Reichsfürsten (mlat. Principes imperii, Capita imperii). Hohe geistl. Würdenträger (Erzbischöfe, Bischöfe) wurden seit dem Wormser Konkordat (1122) vom König direkt mit weltlichen Herrschaftsrechten (s. Regalien) und Reichsgut belehnt und in den Reichsfürstenstand erhoben. Als Reichsfürsten galten auch weltliche Große von herzoglicher oder herzogsähnlicher Funktion, die in unmittelbarem Lehnsverhältnis zum König standen. 1180 schloss sich der Reichsfürstenstand als Adelskaste ab. Von da an konnte man nur mit Zustimmung aller Mitglieder des Reichsfürstenstandes vom König zum Reichsfürsten erhoben werden. Dem Reichsfürstenstand gehörten mehr geistl. als weltl. Herren an, da das Königtum in ersteren ein Gegengewicht zu den Eigeninteressen des weltl. Adels schaffen wollte.

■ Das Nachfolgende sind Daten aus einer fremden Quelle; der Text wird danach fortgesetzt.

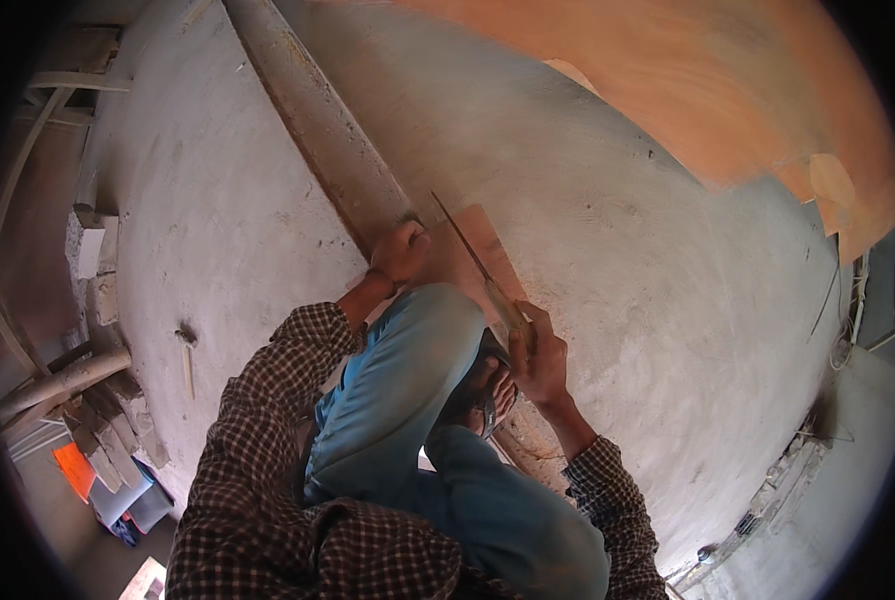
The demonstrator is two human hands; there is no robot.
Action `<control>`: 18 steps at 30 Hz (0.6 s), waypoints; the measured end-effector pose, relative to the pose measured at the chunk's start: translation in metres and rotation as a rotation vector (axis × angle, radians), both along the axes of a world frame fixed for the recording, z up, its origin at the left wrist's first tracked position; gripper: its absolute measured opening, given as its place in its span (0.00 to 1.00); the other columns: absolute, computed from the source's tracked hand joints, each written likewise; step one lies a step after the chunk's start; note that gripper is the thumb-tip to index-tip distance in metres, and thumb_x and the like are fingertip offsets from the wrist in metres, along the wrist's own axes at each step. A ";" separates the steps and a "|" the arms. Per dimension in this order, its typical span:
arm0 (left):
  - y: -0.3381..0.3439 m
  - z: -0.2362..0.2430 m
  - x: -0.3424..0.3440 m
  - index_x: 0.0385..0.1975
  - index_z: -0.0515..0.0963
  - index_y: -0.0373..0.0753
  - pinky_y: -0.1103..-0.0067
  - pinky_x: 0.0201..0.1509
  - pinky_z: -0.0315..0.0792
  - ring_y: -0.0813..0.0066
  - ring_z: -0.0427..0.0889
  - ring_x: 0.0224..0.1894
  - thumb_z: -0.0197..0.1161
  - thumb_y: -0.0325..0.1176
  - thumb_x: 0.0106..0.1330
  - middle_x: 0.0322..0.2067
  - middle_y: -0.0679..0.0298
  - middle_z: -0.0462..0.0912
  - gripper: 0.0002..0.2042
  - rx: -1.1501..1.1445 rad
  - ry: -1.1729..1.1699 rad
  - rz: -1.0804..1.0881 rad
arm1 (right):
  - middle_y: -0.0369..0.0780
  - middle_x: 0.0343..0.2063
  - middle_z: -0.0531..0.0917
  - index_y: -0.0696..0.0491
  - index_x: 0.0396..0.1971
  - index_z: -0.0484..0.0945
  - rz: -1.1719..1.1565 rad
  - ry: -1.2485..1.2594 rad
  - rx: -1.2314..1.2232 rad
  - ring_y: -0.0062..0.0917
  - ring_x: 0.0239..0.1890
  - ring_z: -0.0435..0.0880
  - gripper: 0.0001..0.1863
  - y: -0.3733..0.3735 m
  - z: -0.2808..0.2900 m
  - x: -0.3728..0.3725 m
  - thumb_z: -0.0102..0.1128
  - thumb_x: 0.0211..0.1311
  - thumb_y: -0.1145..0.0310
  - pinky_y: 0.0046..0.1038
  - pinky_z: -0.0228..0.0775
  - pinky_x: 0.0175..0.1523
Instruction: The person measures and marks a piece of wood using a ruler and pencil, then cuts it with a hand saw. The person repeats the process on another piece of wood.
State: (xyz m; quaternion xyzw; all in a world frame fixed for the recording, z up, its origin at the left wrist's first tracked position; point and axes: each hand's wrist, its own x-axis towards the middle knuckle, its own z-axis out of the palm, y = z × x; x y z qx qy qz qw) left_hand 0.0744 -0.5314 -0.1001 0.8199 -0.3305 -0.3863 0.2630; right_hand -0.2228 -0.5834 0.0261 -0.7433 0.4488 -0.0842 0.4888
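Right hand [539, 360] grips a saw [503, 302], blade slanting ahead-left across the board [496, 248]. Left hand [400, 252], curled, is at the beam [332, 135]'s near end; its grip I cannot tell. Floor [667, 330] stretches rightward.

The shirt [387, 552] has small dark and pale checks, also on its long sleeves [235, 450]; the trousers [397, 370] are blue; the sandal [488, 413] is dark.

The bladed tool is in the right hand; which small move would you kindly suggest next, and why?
Perhaps steady the reddish sheet with the left hand: that hand is at its left side, while the bladed tool in the right hand appears across it.
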 end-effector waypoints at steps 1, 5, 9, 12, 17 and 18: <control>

Reichsfürsten standen als unmittelbare Lehensleute des Königs auf dem Rang des zweiten ®Heerschildes und unterlagen der Zuständigkeit des königlichen Hofgerichts. Als exklusive Oberschicht erhob sich aus dem Reichsfürstenstand um die Mitte des 13. Jh. das Kollegium der sieben ®Kurfürsten.